#### YOUR OBJECTIVE:
Scan the material below for lines with the word "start". Reply with the count and no other words.

#### DATASET EXTRACT:
====================

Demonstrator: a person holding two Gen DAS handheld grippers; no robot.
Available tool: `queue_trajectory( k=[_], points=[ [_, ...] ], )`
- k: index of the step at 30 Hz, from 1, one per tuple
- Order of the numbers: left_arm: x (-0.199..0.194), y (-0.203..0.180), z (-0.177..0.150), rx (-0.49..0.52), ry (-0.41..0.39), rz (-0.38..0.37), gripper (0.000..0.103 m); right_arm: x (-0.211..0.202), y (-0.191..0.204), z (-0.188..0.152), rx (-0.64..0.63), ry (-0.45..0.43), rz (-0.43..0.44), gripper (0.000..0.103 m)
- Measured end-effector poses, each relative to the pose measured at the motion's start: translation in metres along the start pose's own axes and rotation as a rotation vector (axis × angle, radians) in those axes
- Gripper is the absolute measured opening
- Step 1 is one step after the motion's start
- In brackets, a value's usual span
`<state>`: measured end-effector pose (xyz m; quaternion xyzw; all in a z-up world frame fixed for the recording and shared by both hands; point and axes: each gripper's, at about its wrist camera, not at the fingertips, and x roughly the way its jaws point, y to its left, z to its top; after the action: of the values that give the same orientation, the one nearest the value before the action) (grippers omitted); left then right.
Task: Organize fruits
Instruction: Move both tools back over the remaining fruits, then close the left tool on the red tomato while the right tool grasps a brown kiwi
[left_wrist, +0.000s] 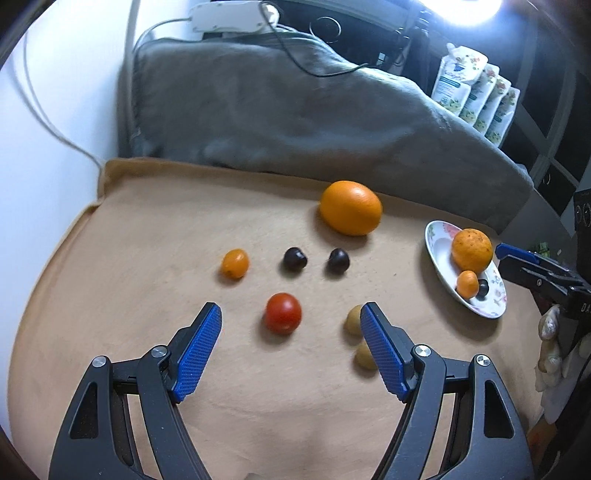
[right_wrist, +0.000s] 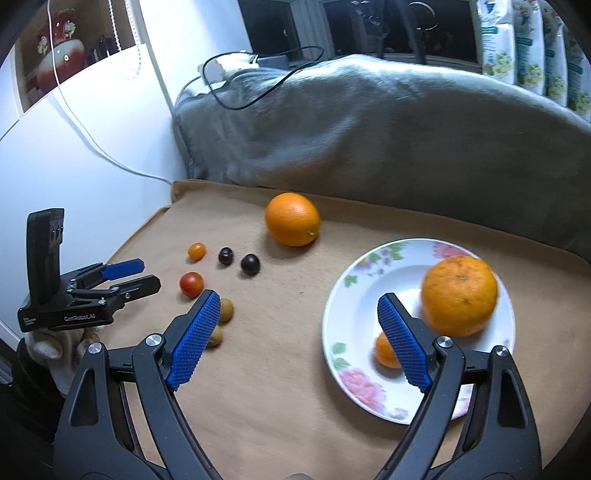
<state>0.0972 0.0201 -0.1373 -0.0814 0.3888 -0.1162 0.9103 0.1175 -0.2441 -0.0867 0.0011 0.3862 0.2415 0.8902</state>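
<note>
Both grippers hover over the tan cloth (left_wrist: 147, 369) with jaws spread and nothing between them. The left gripper (left_wrist: 291, 314) hangs just short of the tomato (left_wrist: 283, 313); the right gripper (right_wrist: 295, 302) is at the plate (right_wrist: 354, 295), which holds a mandarin (right_wrist: 459, 294), a small orange fruit (right_wrist: 384, 350) and, seemingly, a dark cherry (left_wrist: 483, 288). The big orange (left_wrist: 350, 207) lies well apart, beside the grey blanket (left_wrist: 277, 110).

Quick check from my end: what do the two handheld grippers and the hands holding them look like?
Both match: black scissor-like linkages with silver pivot pins and blue, dotted-texture finger pads. The left gripper has an upright black block on its body and small white lettering along its side, as seen from the right gripper. The hand beneath it wears a light knitted glove.
</note>
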Motion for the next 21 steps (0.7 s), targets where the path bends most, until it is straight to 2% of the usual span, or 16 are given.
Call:
queue_trajectory(
  k=[4, 8, 11, 14, 18, 21],
  points=[
    [0.000, 0.007, -0.003, -0.014, -0.006, -0.007, 0.077, 0.014, 0.009, 0.001, -0.003, 0.029, 0.037, 0.088],
    [0.004, 0.010, -0.005, -0.018, 0.000, -0.020, 0.077, 0.030, 0.015, 0.003, 0.013, 0.074, 0.088, 0.075],
    [0.007, 0.011, -0.007, -0.012, 0.010, -0.032, 0.068, 0.046, 0.019, 0.003, 0.038, 0.118, 0.133, 0.067],
    [0.012, 0.012, -0.009, -0.009, 0.026, -0.046, 0.064, 0.059, 0.023, 0.002, 0.056, 0.159, 0.164, 0.058],
    [0.019, 0.013, -0.009, -0.007, 0.047, -0.066, 0.056, 0.083, 0.031, -0.002, 0.067, 0.222, 0.196, 0.053],
    [0.024, 0.013, -0.010, -0.004, 0.060, -0.077, 0.054, 0.097, 0.034, -0.003, 0.082, 0.254, 0.212, 0.049]
  ],
)
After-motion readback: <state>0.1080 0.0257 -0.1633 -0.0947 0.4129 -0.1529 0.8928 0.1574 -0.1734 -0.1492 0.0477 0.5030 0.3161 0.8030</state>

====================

#### YOUR SOLUTION:
2